The Son existed before his Incarnation, even before creation
The Son created all things, requiring of course that he existed when he did so: See above, IV.E.1.
Jesus, the Son, came down from heaven, sent from the Father, and went back to heaven, back to the Father: John 3:13, 31; 6:33, 38, 41, 46, 51, 56-58, 62; 8:23, 42; 13:3; 16:27-28; cf. Acts 1:10-11; cf. the sending of the Holy Spirit, John 16:5-7; 1 Pet. 1:12
These statements cannot be dismissed as true only in God’s foreknowledge
To say that all things were created through Christ means that He must have existed at creation.
No one else in Scripture is ever said to have been with God before creation.
Texts which speak of the Son being begotten “today” do not mean he became the Son on a certain day, since they refer to his exaltation at his resurrection (Acts 13:33; Heb. 1:3-5; 5:5; cf. Ps. 2:7; cf. also Rom. 1:4).
Jesus is not the Holy Spirit
The Holy Spirit exhibits humility in relation to, and seeks to glorify, Jesus (John 16:13-14).
The Son and the Holy Spirit are distinguished as two persons in Matt. 28:19.
The Holy Spirit descended upon Jesus: Luke 3:22.
Is Jesus the Holy Spirit?
1 Cor. 15:45: Jesus is “a life-giving Spirit,” not in the sense that he is the Holy Spirit whom he sent at Pentecost, but in the sense that he is the glorified God-man; and as God he is Spirit by nature. All three persons of the Trinity are Spirit, though there are not three divine Spirits; and only one person is designated “the Holy Spirit.”

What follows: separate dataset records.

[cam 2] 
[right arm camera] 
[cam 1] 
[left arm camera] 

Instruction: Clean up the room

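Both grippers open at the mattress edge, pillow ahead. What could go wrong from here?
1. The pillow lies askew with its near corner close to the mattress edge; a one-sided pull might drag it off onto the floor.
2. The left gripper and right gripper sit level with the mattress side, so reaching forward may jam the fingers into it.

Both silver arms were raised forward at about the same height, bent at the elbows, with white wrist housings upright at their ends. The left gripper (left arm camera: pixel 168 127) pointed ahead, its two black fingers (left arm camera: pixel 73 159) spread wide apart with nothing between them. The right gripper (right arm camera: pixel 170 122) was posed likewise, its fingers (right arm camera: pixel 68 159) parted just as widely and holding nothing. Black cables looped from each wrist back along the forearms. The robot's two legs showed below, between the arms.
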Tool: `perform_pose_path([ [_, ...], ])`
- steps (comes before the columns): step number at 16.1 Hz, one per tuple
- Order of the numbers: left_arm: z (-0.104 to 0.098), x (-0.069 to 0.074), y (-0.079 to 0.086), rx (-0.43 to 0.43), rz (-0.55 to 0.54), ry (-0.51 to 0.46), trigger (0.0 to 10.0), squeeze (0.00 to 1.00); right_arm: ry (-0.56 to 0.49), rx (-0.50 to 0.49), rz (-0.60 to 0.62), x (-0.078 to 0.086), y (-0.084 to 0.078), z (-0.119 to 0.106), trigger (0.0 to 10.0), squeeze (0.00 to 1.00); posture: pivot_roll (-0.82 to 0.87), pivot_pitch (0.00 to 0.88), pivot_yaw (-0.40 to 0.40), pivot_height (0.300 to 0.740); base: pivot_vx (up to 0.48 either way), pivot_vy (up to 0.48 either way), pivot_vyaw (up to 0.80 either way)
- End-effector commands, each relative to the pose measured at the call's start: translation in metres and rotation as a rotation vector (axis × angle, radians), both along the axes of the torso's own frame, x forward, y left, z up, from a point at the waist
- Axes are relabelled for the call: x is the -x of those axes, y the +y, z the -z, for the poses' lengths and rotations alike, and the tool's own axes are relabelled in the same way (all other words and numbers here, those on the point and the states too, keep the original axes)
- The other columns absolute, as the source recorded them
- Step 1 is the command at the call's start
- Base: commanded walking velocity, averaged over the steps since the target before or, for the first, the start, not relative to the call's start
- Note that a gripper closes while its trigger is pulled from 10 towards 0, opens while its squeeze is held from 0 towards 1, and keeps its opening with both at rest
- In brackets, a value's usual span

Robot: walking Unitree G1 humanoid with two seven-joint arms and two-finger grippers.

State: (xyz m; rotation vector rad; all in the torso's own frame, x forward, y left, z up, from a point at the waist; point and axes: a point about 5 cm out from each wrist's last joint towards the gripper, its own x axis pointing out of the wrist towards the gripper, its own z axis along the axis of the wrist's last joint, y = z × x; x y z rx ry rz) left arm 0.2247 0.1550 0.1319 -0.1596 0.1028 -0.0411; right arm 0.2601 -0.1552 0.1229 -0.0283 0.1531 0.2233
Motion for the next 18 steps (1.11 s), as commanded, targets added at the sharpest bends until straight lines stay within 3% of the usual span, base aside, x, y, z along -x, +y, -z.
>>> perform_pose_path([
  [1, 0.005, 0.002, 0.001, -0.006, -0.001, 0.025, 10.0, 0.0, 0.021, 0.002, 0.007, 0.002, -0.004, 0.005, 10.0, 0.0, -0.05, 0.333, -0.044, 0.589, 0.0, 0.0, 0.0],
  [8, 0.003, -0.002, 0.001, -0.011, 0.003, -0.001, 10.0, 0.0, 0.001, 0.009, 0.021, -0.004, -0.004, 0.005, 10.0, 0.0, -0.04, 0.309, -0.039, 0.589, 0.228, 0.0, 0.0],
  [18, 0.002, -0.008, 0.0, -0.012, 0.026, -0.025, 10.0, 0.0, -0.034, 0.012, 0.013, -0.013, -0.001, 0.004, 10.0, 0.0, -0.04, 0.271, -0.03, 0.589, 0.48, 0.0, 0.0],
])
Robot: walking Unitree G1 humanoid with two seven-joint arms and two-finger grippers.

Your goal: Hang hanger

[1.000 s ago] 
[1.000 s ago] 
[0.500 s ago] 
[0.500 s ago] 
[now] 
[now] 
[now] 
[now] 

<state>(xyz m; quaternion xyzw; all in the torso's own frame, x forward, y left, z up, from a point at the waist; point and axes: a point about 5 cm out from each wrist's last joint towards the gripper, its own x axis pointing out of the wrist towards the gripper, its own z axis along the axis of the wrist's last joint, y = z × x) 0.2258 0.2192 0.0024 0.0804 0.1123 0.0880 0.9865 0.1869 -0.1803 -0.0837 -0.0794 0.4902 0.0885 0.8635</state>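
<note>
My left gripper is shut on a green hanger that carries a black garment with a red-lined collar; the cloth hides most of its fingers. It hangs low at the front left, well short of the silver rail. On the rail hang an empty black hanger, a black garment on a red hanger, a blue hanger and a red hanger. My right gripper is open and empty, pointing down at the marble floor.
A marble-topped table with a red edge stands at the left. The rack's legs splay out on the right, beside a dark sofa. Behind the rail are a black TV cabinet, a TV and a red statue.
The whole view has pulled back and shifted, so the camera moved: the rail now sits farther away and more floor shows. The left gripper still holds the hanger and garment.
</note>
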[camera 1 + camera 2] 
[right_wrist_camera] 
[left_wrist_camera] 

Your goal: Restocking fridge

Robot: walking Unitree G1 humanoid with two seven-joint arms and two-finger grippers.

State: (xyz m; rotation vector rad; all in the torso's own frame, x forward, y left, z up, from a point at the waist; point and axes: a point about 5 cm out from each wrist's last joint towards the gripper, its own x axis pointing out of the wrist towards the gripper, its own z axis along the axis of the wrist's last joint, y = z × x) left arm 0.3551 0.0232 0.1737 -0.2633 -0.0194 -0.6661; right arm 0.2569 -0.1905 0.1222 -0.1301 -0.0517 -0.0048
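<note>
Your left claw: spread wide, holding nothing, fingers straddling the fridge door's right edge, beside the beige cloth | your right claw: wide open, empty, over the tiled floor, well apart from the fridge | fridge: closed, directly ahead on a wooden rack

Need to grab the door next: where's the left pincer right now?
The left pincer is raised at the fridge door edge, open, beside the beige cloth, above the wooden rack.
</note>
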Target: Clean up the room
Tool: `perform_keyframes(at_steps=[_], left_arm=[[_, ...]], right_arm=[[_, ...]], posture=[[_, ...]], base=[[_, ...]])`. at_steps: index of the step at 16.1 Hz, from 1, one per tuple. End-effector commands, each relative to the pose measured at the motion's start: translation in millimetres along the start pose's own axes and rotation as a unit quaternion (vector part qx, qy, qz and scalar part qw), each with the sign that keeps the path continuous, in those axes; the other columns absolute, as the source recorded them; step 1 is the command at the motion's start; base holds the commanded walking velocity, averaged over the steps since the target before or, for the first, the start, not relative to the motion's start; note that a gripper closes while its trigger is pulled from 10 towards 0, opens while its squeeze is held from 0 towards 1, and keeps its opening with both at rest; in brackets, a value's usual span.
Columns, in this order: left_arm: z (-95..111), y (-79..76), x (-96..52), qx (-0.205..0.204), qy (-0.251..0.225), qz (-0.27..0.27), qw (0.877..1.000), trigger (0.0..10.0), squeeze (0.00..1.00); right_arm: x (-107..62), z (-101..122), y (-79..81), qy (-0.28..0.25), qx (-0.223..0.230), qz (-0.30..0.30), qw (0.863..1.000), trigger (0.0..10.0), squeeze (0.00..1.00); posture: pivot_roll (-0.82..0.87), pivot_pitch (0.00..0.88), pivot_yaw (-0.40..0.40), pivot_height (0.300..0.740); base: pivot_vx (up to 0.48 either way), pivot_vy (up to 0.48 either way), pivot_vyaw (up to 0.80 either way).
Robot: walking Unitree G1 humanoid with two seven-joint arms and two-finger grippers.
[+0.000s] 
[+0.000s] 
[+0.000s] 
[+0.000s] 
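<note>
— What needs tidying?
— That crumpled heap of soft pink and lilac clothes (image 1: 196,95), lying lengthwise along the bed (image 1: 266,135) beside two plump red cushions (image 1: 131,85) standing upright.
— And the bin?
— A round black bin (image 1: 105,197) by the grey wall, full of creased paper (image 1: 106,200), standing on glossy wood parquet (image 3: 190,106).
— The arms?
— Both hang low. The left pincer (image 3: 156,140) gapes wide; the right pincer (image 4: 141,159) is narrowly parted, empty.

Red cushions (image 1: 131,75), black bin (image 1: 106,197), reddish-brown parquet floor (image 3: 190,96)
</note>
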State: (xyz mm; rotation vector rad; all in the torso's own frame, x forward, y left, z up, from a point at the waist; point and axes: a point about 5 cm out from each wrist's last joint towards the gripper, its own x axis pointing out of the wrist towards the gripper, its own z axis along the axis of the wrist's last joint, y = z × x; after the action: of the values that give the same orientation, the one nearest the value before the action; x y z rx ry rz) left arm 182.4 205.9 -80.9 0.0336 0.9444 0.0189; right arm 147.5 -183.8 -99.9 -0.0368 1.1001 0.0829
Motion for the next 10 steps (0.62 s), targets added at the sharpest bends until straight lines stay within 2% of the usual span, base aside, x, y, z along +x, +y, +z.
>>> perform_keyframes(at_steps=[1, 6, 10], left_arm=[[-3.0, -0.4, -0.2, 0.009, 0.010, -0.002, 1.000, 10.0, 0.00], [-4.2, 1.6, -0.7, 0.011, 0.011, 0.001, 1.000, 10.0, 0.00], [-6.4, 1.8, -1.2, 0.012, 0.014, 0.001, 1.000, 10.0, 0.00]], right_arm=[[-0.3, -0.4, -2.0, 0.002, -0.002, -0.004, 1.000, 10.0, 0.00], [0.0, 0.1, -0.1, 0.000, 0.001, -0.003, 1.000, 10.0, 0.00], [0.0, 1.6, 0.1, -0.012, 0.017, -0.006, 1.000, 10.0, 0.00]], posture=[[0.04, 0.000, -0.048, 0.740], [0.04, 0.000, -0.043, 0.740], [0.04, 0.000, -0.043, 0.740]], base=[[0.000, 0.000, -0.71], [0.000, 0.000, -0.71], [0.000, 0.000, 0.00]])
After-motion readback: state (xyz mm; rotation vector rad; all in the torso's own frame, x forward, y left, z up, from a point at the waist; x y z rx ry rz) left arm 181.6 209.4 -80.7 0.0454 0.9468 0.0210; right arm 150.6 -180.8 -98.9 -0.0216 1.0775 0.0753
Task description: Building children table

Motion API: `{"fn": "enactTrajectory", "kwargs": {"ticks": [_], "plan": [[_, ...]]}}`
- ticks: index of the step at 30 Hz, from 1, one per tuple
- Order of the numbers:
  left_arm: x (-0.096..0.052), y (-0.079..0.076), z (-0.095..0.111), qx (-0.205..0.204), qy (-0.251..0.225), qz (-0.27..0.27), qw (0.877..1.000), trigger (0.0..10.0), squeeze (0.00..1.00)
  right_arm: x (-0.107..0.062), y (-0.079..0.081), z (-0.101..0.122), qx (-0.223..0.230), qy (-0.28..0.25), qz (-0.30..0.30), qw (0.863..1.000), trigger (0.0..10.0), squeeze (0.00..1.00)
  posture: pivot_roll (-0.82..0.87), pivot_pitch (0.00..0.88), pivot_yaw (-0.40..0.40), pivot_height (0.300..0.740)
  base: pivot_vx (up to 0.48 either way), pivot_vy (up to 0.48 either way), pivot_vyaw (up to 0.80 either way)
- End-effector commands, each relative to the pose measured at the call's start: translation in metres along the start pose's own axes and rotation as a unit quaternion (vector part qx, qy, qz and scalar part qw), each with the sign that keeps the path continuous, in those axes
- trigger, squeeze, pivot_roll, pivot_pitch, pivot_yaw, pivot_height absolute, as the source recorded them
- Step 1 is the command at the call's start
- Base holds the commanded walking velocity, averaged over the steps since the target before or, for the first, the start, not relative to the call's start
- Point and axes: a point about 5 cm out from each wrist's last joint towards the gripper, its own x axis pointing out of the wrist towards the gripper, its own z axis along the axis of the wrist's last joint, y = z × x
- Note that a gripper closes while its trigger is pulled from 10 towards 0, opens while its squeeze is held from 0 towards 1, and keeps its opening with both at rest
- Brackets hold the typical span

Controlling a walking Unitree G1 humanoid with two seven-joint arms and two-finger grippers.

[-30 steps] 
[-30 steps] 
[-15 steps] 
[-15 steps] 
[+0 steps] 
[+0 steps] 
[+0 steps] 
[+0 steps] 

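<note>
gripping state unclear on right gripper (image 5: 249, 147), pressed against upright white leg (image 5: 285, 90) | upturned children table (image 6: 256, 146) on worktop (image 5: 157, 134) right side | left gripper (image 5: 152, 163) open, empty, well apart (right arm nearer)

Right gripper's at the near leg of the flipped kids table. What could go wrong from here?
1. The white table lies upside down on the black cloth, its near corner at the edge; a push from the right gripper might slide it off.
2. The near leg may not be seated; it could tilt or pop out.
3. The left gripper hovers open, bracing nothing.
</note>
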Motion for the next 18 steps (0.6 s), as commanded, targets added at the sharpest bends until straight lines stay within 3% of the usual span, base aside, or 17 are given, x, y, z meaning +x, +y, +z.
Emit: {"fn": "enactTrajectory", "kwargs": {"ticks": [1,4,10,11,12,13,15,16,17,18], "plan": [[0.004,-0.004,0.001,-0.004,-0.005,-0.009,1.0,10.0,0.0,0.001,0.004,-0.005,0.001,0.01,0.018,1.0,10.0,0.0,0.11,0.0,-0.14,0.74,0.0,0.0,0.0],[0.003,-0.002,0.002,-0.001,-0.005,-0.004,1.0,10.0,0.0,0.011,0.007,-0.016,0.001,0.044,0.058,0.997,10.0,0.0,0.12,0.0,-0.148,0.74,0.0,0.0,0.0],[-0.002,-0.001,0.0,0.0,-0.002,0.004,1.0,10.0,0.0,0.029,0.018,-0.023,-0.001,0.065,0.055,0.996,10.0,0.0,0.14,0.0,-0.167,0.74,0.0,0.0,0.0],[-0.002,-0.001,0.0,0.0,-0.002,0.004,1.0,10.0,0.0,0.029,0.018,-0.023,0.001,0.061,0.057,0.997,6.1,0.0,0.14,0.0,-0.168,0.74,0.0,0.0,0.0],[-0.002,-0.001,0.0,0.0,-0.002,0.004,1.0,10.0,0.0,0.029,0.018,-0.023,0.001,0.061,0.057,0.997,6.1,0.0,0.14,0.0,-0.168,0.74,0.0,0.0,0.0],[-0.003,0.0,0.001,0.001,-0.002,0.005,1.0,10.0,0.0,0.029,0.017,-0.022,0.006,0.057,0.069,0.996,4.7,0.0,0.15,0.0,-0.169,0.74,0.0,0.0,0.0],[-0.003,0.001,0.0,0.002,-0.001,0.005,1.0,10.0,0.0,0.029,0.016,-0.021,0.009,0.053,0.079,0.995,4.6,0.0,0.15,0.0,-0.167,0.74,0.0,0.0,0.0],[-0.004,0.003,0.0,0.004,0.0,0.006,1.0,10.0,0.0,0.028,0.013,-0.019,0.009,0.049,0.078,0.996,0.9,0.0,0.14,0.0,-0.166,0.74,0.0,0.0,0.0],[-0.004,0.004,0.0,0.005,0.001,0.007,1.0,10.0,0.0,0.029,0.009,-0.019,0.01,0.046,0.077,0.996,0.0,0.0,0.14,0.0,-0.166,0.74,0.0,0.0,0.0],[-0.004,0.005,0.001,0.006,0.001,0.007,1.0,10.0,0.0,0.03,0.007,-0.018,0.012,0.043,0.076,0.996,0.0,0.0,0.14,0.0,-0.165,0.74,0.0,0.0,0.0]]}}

Jesus and the Holy Spirit are both involved in various activities: raising Jesus (John 2:19-22; Rom. 8:9-11), raising the dead (John 5:21; 6:39-40, 44, 54, Rom. 8:9-11), dwelling in the believer (John 14:16; 2 Cor. 13:5; Col. 1:27), interceding for the believer (Rom. 8:26; Heb. 7:25), sanctifying believers (Eph. 5:26; 1 Pet. 1:2), etc. These works prove that the two persons are both God, but not that Jesus is the Holy Spirit.
The Father is not the Holy Spirit
The Holy Spirit intercedes with the Father for us: Rom. 8:26-27.
The Father and the Holy Spirit are distinguished as two persons in Matt. 28:19.
Is the Father the Holy Spirit?
Matt. 1:18; Luke 1:35: It is argued that the Holy Spirit is the Father of the incarnate Son of God; this argument ignores the fact that the “conception” is not a product of physical union between a man and a woman!
The Father and the Holy Spirit are both said to be active in various activities; the resurrection of Jesus (Gal. 1:1; Rom. 8:11), comforting Christians (2 Cor. 1:3-4; John 14:26), sanctifying Christians (Jude 1; 1 Pet. 1:2), etc. The most these facts prove is that the two work together; they do not prove the two are one person.
VII. Conclusion: The Bible teaches the Trinity
All the elements of the doctrine are taught in Scripture
The Father is God (see Part III).
The Son is God (see Part IV).
The Holy Spirit is God (see Part V).
The Father, Son, and Holy Spirit are three persons, i.e., they are not each other, nor are they impersonal; they relate to one another personally (see Part VI).
The New Testament presents a consistent triad of Father, Son, Holy Spirit (God, Christ, Spirit): Matt. 28:19; 2 Cor. 13:14; also Luke 1:35; 3:21-22 par.; 4:1-12; John 4:10-25; 7:37-39; 14-16; 20:21-22; Acts 1:4-8; 2:33, 38-39; 5:3-4, 9, 30-32; 7:55-56; 10:36-38, 44-48; 11:15-18; 15:8-11; 20:38; 28:25-31; Rom. 1:1-4; 5:5-10; 8:2-4, 9-11, 14-17; 1 Cor. 6:11; 12:4-6, 11-12, 18; 2 Cor. 1:19-22; 3:6-8, 14-18; Gal. 3:8-14; 4:4-7; Eph. 1:3-17; 2:18, 21-22; 3:14-19; 4:4-6, 29-32; 5:18-20; Phil. 3:3; 1 Thess. 1:3-6; 2 Thess. 2:13-14; Tit. 3:4-6; Heb. 2:3-4; 9:14; 10:28-31; 1 Pet. 1:2; 1 John 3:21-24; 4:13-14; Jude 20-21; Rev. 2:18, 27-29.
Therefore, the Bible does teach the Trinity.
VIII. What Difference Does the Doctrine of the Trinity Make?
Love: The love among the three persons is the basis and model for our love for one another: John 17:26.
Unity: The unity of the three persons is the basis and model for the unity of the church: John 17:21-23.